• [Data segment]
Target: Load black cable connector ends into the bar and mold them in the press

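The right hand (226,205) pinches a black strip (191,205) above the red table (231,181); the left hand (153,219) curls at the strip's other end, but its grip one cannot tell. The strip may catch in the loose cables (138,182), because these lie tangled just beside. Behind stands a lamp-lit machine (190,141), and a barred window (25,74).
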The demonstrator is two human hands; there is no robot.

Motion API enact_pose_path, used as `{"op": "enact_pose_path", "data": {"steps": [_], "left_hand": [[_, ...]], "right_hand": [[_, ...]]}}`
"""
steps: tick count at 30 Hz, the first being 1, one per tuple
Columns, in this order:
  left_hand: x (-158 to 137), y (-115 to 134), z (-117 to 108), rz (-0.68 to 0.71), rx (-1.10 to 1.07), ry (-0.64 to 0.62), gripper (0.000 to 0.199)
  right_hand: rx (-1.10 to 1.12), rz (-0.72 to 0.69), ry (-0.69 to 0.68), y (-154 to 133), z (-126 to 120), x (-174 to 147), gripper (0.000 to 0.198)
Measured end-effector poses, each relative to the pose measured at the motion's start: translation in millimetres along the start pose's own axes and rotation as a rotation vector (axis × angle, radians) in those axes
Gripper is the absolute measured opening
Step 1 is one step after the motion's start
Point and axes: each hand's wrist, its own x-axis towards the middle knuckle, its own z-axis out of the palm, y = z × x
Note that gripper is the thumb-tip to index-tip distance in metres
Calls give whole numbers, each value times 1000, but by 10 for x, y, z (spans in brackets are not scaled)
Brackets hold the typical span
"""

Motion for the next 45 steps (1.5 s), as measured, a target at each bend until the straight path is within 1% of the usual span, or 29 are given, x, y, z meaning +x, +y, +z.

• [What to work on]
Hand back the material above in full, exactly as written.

• [Result of this task]
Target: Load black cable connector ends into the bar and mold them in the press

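The right hand (226,205) pinches a black strip (191,205) above the red table (231,181); the left hand (153,219) curls at the strip's other end, but its grip one cannot tell. The strip may catch in the loose cables (138,182), because these lie tangled just beside. Behind stands a lamp-lit machine (190,141), and a barred window (25,74).
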The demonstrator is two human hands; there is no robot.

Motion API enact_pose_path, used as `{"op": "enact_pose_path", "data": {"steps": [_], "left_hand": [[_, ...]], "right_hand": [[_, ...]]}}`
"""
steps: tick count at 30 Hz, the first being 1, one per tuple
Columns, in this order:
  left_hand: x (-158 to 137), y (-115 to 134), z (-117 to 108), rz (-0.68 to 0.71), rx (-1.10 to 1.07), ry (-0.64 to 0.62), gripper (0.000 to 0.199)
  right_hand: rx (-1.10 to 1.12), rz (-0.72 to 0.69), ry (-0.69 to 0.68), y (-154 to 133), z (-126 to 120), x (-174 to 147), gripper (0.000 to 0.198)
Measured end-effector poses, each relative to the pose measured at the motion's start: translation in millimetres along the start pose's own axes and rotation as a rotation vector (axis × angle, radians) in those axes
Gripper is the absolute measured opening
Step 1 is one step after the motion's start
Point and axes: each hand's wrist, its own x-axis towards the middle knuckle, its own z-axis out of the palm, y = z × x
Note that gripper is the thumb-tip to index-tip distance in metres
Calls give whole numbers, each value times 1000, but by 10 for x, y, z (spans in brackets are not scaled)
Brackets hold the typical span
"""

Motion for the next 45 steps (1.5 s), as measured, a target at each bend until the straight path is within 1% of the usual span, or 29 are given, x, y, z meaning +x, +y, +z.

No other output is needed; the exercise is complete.